### WHAT THE EXERCISE ASKS:
I would like each line of the data that holds the word "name" copied out.

+++

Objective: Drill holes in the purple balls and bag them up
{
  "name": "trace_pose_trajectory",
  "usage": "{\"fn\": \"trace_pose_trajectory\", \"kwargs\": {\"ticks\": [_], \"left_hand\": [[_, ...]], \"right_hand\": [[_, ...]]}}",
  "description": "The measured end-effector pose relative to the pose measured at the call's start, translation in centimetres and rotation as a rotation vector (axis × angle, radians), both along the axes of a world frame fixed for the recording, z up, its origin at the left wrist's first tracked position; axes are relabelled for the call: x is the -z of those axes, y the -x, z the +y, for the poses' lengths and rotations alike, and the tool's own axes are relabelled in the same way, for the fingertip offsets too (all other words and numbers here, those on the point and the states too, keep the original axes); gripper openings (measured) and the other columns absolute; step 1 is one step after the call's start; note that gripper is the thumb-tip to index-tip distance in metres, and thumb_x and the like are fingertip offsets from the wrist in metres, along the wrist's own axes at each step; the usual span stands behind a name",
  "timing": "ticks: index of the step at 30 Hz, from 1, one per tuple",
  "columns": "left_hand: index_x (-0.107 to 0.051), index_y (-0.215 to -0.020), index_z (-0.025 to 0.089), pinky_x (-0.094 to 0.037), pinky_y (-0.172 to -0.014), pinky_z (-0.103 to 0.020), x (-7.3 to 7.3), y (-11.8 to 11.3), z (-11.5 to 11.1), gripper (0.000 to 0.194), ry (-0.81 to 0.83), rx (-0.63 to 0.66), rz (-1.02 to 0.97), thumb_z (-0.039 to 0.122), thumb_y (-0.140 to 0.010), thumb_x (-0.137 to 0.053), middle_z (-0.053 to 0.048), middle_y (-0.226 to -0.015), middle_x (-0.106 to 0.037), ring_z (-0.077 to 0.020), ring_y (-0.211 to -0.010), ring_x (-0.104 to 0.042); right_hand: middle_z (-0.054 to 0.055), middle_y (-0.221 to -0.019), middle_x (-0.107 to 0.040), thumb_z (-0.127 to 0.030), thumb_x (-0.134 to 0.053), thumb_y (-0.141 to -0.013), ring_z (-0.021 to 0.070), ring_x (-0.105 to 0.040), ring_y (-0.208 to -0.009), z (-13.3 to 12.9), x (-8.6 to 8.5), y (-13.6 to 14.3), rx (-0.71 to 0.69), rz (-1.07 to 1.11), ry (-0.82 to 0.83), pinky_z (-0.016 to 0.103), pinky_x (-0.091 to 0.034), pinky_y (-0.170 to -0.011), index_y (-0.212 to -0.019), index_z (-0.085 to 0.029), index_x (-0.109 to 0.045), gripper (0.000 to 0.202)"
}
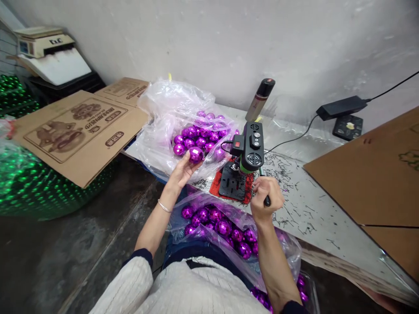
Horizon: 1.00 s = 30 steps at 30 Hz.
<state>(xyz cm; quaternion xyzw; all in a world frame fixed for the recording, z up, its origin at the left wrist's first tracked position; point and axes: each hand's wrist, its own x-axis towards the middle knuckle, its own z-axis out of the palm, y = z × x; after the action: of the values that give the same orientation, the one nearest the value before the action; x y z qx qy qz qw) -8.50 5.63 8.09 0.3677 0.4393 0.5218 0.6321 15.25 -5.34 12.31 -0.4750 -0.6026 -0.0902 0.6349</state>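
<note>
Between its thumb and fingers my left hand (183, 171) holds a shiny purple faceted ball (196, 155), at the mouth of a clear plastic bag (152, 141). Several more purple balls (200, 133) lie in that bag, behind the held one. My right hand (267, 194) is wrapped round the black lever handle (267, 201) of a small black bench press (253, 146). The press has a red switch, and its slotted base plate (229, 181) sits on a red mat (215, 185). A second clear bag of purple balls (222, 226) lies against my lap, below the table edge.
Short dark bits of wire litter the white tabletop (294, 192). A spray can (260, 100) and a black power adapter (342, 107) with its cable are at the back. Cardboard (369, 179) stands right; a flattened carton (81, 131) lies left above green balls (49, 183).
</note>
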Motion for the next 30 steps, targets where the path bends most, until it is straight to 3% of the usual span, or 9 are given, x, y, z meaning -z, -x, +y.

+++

### YOUR RESPONSE:
  "name": "trace_pose_trajectory",
  "description": "The measured end-effector pose relative to the pose measured at the call's start, translation in centimetres and rotation as a rotation vector (axis × angle, radians), both along the axes of a world frame fixed for the recording, z up, its origin at the left wrist's first tracked position; axes are relabelled for the call: x is the -z of those axes, y the -x, z the +y, for the poses' lengths and rotations alike, and the tool's own axes are relabelled in the same way, for the fingertip offsets too (all other words and numbers here, those on the point and the states too, keep the original axes); gripper openings (measured) and the other columns absolute; step 1 is one step after the call's start; note that gripper is the thumb-tip to index-tip distance in metres, and thumb_x and the like are fingertip offsets from the wrist in metres, along the wrist's own axes at each step; the usual span stands behind a name",

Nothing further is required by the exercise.